My mobile wins the race, lighting up on the table; the house phone is next, trilling from its place beside the kettle. I push my hands over my ears – drowning out the radio, blocking out Mum on my mobile, silencing Joel’s mother on the house phone.

It’s all too noisy.

8 weeks after
That Day
(December, 2011)

‘Why do you think it’s taking so long for them to find out who did this terrible thing?’ Mum asks.

‘I don’t know,’ I reply listlessly. ‘The police are doing the best they can.’ She is sitting on my sofa while my dad is in the attic sleeping off Christmas dinner and the children are hiding upstairs.

This wasn’t how Christmas was meant to be. We had planned to spend it alone so we could start to sort out how it would work, how the three of us would cope on important occasions.

Despite me explaining that, my parents – my mum – insisted they
come. At the moment we have to break up time with other people who knew him, section them into little chunks or it all becomes overwhelming.
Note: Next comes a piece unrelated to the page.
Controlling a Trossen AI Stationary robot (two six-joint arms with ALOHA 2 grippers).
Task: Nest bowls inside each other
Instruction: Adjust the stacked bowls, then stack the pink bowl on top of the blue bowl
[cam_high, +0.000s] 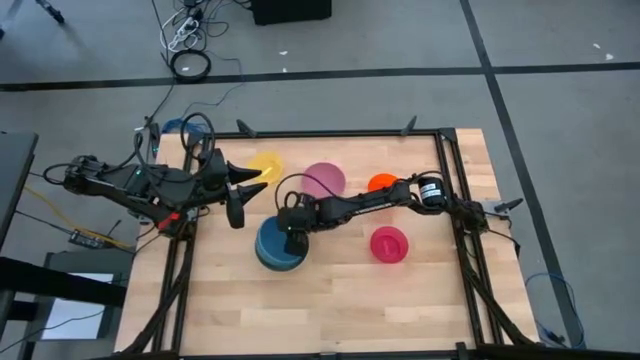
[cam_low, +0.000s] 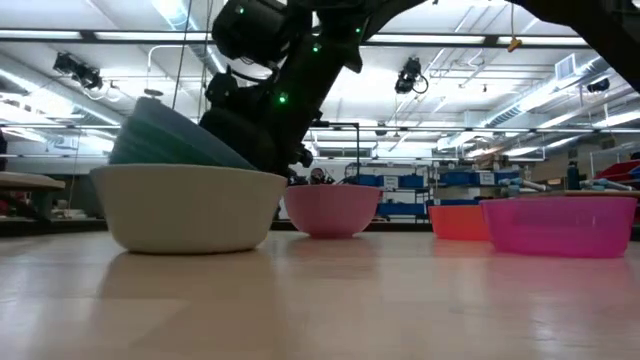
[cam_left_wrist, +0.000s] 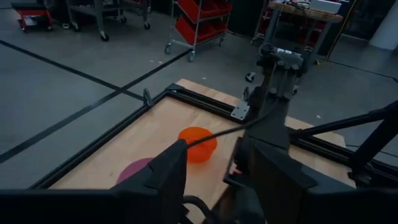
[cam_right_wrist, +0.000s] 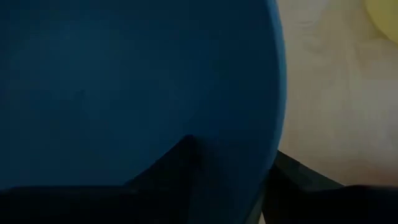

We’ve found that you’re almost expected to take on their grief, too, acknowledge what they have lost too, when really, all we want to do is focus on ourselves, examine how we feel and not worry about the others. With the grandparents it is harder still, because they are family and family always comes first, even if that means putting their grief above yours. Joel’s parents have gone to Jamaica for Christmas and have taken Aunty Betty with them, they couldn’t stand to be here this year, knowing they wouldn’t see Joel.

‘I still don’t understand why they let that man go,’ Mum says. ‘If they thought he did it, why did they let him go so easily?’

‘Because he can prove where he was at the time it happened. For the whole day it happened, in fact. He didn’t tell them straight away because he was somewhere he shouldn’t have been.’

‘But—’

‘He was innocent, Mum! OK? He didn’t do it.’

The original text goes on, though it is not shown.